** TASK DIRECTIONS **
In the listing that follows, tally the lines containing "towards"; give the count and nothing more.
═══
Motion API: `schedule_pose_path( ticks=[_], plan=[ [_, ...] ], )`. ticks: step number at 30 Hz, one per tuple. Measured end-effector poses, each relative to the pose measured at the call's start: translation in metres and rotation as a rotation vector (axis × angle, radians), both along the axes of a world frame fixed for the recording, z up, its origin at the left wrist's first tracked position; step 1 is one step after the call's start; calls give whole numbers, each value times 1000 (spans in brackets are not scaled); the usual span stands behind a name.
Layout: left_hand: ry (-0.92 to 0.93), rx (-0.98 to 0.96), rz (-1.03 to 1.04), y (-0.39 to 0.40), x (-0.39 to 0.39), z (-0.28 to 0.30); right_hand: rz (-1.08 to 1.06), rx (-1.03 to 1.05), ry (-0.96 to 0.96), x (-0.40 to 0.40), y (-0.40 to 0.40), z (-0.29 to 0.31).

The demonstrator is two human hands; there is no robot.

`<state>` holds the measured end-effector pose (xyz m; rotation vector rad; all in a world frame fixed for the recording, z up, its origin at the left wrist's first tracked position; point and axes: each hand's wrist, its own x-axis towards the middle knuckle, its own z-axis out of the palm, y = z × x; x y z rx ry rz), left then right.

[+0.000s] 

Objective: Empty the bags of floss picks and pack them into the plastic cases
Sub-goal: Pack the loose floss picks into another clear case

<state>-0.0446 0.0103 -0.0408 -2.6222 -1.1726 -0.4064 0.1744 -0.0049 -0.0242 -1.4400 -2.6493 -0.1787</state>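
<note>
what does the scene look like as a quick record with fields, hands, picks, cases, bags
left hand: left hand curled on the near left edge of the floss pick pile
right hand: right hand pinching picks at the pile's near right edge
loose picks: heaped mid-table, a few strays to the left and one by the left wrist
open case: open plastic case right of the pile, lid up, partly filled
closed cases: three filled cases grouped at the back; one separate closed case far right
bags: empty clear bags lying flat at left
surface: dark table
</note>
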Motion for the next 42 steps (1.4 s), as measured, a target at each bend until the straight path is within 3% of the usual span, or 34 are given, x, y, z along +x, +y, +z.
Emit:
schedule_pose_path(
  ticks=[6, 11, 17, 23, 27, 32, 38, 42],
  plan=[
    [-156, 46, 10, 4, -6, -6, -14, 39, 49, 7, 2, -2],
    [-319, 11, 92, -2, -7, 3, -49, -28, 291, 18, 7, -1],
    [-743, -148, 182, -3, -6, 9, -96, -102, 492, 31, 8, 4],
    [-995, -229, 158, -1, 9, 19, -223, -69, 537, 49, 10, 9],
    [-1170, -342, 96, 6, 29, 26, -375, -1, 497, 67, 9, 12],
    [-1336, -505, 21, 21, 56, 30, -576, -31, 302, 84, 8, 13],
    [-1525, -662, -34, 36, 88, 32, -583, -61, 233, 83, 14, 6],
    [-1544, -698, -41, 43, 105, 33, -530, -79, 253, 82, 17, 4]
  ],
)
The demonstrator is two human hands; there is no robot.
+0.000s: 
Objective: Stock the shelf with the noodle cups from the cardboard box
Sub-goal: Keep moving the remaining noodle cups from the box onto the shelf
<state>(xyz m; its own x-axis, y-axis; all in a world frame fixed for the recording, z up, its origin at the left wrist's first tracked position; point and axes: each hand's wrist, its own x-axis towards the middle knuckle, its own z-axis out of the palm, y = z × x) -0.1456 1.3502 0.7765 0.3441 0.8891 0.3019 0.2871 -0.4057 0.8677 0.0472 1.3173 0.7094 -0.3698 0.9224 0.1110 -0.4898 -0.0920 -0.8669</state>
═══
** RESPONSE AREA **
2